Another useful idea is to put the computation of the grease-code into a data-driven approach also.  That way we only need to compute the vectors we are actually going to need, a trick that is essential to the Gray-code approach.

Using all these tricks (and a few more) the plan now is that instead of adding in 8 slices of grease level 4 (8 loads, 8 adds) we add in 5 vectors only, three via the accumulator which is added in also – 5 loads, 6 adds.

There is a fairly simple way to do this.  The idea is to divide the 32-bits of A into 11+1+10+10, done as follows.

Our first job is to make 2048 lists and counts of what values the first 11 bits take.  We then go through the 2048 slots in Gray code order noting the (top 11 bits of) the xor of all pairs of adjacent ones where the count is non-zero.  These will need to be made.  Steve’s simulations suggest that there will typically be 39-44 of these.

Kaikkonen and Rosendahl provide a set of 51 vectors (plus zero) in a 10-space such that every vector is the sum of two of them.  We store 104 21-bit vectors 1 x 0 and 0 0 x for each x in this code, and add either an odd or an even number of 1 x 0 in via the accumulator depending on what we want the 1 bit to be for the next value.

The result is that we need to store 143-148 [104+(39-44)] entries which is rather more than the 16K I usually allow for the use of L1, but it seems that enough of them are accessed very infrequently for this to be OK.

The result of this is that the BGrease and BWAMad routines get amalgamated into one two-phase code that populates the Brick Work Area in phase 1 and multiplies a 1024×32 A by a 32×1024 B adding into a 1024×1024 in phase 2.

I’m not quite clear how to share the bits in the Afmt – one idea is to use 14 bits for the row of C and 7+7+6+6+6 for the BWA entries, making a total of 48 bits – rather more than the 40 used at present.  This all represents a noticeable increase in the demand for Afmt which is a bit worrying but I think it is OK.

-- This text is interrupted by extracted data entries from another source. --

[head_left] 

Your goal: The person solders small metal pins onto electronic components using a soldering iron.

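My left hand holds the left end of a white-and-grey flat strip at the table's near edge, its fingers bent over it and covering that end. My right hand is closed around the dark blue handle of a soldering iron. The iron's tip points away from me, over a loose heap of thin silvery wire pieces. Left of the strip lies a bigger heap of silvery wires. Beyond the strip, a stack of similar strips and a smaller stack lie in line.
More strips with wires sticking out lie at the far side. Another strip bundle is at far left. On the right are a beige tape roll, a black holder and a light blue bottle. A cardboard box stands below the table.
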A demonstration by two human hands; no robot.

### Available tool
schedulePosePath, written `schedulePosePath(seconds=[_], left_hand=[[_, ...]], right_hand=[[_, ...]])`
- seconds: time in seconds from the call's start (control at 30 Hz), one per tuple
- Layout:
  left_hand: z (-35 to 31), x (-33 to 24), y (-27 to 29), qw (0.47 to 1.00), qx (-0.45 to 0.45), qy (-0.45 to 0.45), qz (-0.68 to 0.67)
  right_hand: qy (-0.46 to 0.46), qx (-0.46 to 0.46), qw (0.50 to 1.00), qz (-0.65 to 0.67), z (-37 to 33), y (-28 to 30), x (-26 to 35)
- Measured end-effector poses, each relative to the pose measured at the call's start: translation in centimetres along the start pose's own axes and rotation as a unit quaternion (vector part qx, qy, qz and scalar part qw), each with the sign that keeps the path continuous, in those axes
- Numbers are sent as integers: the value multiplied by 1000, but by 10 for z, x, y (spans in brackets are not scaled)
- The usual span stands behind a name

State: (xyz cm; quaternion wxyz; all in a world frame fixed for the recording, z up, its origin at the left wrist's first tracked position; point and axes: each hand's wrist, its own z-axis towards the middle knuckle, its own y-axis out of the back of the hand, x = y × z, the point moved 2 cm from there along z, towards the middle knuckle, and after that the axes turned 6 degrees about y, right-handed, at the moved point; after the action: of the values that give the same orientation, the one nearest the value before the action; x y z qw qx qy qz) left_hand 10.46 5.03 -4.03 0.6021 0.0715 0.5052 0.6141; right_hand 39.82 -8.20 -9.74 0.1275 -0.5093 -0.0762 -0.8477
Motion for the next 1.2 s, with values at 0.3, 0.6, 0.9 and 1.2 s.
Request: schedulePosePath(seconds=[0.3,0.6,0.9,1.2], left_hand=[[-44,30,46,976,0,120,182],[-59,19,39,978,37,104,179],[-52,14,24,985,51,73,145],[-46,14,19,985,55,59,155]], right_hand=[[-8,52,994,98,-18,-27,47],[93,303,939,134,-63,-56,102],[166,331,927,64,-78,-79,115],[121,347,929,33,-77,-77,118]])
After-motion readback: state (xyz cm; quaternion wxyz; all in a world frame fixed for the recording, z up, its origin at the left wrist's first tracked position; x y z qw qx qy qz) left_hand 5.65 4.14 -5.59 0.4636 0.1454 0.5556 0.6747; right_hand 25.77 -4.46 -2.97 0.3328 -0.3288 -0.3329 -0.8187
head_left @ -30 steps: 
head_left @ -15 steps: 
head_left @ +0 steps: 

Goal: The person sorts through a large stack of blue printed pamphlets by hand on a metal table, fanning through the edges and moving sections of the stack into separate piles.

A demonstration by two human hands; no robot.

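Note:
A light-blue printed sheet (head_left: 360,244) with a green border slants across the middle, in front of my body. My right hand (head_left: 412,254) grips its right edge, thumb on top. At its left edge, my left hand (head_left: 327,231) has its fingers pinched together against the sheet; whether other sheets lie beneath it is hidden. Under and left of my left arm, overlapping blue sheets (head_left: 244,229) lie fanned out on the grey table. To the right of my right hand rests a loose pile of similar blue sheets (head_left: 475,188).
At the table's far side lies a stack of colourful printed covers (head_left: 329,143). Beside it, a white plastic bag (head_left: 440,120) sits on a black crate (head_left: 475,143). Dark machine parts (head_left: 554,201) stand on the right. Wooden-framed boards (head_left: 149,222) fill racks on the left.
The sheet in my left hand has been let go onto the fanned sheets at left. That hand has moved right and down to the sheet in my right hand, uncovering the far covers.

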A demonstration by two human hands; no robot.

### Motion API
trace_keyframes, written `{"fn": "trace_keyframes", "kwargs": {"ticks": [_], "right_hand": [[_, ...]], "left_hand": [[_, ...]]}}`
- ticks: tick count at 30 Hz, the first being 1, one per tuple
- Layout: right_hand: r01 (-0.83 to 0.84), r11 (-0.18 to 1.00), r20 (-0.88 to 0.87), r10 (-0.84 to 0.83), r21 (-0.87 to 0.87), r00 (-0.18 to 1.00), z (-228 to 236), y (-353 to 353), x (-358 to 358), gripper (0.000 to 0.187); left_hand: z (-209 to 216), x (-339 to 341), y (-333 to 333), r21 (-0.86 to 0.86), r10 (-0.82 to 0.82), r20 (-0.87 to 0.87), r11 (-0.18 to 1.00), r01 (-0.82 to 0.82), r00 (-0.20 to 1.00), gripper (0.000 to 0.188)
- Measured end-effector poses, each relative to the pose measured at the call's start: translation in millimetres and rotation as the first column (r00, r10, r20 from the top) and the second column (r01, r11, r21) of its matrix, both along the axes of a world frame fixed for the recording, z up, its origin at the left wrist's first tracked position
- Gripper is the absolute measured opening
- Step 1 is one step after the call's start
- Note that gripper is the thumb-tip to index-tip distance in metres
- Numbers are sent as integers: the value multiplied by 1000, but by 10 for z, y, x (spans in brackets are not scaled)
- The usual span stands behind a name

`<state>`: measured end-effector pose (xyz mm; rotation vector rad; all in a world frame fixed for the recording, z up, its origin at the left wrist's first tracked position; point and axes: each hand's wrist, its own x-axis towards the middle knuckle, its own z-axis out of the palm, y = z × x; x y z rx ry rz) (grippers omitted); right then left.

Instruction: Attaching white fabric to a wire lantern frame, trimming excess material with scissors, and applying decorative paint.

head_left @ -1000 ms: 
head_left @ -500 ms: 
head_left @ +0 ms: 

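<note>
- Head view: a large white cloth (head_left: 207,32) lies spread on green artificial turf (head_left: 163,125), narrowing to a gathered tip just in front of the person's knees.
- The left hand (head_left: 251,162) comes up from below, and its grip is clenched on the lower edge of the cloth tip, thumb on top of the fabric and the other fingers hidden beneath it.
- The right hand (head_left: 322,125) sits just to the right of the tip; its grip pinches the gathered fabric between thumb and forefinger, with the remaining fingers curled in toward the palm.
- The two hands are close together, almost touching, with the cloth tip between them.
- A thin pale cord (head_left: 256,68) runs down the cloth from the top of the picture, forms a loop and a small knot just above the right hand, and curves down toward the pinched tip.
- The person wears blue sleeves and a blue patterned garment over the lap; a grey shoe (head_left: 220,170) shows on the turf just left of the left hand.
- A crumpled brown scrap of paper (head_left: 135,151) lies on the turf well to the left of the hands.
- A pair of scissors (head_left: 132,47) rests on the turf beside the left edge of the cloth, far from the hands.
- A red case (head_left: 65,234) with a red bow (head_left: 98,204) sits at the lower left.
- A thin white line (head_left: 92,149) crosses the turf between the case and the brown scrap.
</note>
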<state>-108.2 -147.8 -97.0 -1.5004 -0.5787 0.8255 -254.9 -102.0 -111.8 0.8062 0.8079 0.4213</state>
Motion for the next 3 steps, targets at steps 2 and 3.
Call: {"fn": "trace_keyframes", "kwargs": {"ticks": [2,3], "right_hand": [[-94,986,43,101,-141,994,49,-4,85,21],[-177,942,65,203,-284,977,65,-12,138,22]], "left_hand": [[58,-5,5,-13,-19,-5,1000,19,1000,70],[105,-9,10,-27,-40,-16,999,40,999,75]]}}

I am not quite at the stage of starting to code this, but I am now pretty sure that mod 2 can be made a good bit faster, and am keen to demonstrate this in the near future.

HPMI using single-precision floats.

It now seems fairly clear that a good HPMI for primes 197-1669 can be written based on the vector use of single precision floating point numbers.  Modern chip makers seem to give floating-point arithmetic precedence, and the result is that it tends to be very fast.  A single-precision floating-point representation of an integer between -2^24 and +2^24 is exact, and with a single instruction to perform 8 operations of the form C+=A*B, and the fact that two of these can be executed every clock cycle, a speed of 16 operations per clock can be aimed at, though probably not quite achieved.  This is approximately the same as the current AS-based HPMI for 67-193, and it likely to be a close call as to which method is faster.

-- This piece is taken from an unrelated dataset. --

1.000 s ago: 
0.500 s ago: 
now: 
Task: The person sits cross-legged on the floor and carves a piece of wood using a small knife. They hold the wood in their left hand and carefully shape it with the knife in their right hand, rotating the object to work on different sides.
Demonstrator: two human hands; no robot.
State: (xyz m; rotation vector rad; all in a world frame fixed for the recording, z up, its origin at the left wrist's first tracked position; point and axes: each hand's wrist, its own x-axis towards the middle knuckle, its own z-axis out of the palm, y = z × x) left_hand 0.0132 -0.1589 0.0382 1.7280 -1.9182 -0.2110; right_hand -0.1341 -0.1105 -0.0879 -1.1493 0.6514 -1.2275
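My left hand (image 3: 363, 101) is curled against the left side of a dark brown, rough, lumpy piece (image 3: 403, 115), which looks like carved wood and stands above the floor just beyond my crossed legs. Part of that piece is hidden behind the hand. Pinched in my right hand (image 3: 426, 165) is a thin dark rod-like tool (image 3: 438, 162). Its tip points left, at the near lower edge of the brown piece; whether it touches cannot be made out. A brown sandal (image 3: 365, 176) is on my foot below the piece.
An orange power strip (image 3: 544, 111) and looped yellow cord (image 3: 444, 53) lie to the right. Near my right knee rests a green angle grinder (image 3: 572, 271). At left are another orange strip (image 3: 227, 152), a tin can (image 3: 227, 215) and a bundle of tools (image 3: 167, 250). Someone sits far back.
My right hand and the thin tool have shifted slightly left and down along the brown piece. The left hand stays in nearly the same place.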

The central fragment of the inner loop holds nine AVX registers each with eight entries, which we may call C 0 0 . . . C 0 23, C 1 0 . . . C 1 23, C 2 0 . . . C 2 23.  We load B j 0 . . . B j 23 and also A 0 j, A 1 j, A 2 j and do nine fused multiply-and-add operations Cik+=Aij*Bjk  The next fragment is for j+1.

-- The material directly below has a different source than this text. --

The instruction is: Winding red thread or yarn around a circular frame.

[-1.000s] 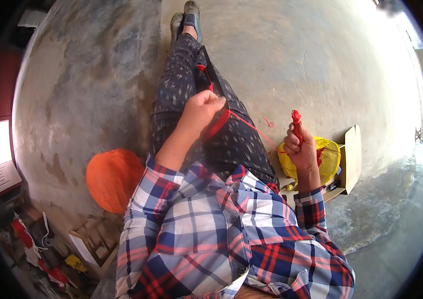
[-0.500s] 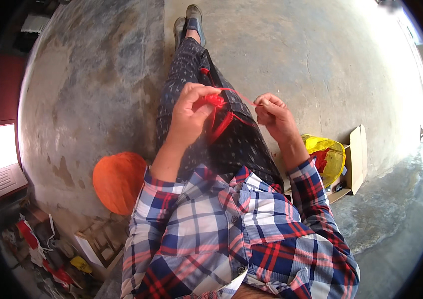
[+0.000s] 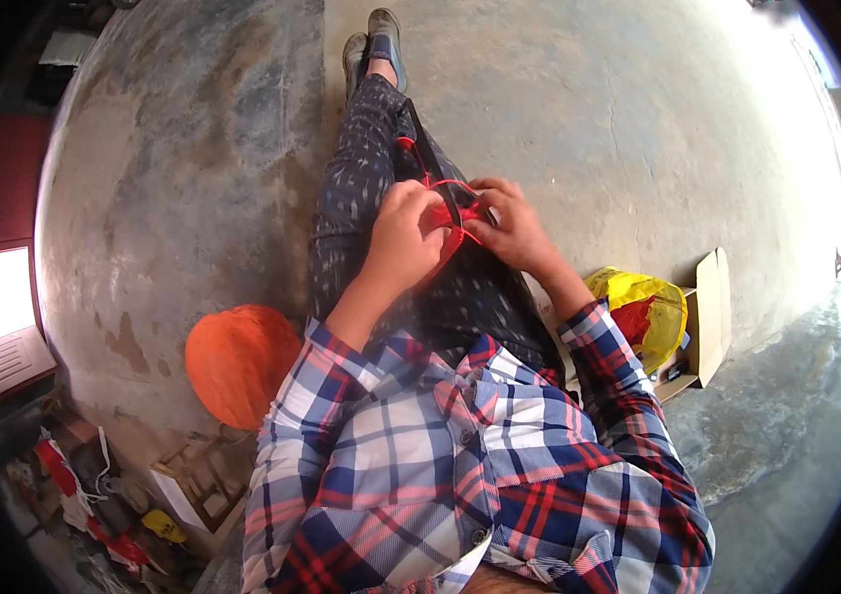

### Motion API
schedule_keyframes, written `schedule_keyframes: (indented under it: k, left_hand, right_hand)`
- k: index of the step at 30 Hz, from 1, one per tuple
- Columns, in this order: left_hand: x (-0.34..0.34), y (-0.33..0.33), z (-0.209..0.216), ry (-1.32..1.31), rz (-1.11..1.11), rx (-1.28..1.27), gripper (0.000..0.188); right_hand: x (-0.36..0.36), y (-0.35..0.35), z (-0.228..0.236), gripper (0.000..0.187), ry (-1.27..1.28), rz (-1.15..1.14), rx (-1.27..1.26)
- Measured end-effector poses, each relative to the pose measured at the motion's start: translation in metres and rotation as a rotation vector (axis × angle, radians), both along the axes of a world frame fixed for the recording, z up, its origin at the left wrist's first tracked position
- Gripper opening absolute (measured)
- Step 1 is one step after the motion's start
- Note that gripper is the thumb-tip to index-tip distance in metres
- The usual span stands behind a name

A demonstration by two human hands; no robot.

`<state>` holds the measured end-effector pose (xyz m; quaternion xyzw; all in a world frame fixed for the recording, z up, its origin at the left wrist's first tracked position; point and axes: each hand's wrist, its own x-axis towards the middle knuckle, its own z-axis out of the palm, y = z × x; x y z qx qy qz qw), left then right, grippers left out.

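Observation:
I sit on a concrete floor with my legs stretched out, in dark patterned trousers and a plaid shirt. Both hands meet over my lap. My left hand (image 3: 406,238) and my right hand (image 3: 510,226) pinch red thread (image 3: 452,213) that is looped around a dark narrow strip (image 3: 430,158) lying along my legs. The thread runs between the fingers of both hands. A small red bit of thread (image 3: 404,144) shows farther up the strip, toward my shoes (image 3: 373,45).
An orange round bundle (image 3: 237,361) lies on the floor by my left hip. A yellow bag with red material (image 3: 643,312) sits in an open cardboard box (image 3: 708,317) at my right. Tools and a small wooden frame (image 3: 198,485) clutter the lower left.
My right hand, raised by the yellow bag holding something red a second ago, has come across to my lap. Both hands now work the red thread together on the strip.

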<state>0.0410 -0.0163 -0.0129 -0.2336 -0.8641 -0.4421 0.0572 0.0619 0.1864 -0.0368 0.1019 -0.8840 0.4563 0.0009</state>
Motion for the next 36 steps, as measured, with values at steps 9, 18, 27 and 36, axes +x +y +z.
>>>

Adequate reduction is done by multiplying by r – the nearest float to 1/p – rounding to the nearest integer and then doing a multiply-and-subtract.  For the largest primes (about 1,200 – 1669) this reduction is done every 24 operations, but for smaller primes once every 48, 72 or even fewer will suffice to avoid overflow.

It seems likely that holding the entries (for A and B, and possibly even C) in memory as 16-bit integers rather than 32-bit floats will be preferable, since although the conversion takes compute-work, the saving of memory bandwidth is probably usually of greater importance.

There are many details, not all of which I have yet worked out, but I am now convinced that the project is basically possible.  In principle there are three versions of the central loop, depending on whether SSE, AVX or AVX-with-FMA is used.

First attempt at Strassen-Winograd

The first version of Strassen-Winograd to go into meataxe64 was not a great success.  The “stripping”, needed to make the dimensions divisible by the relevant power of two took longer than the rest of the multiplication!  Much of this was due to poor implementation, but some rough estimations suggest that even with ideal implementation, the stripping function would still be too slow, in that it would be better to use naive methods in many cases rather than use a Strassen-Winograd that needs certain kinds of stripping.  More specifically, we certainly cannot afford to strip off a few columns of B,C (in C=A*B or C+=A*B) because we then need to multiply those columns by the entirety of A, which requires extraction of all the individual elements of A.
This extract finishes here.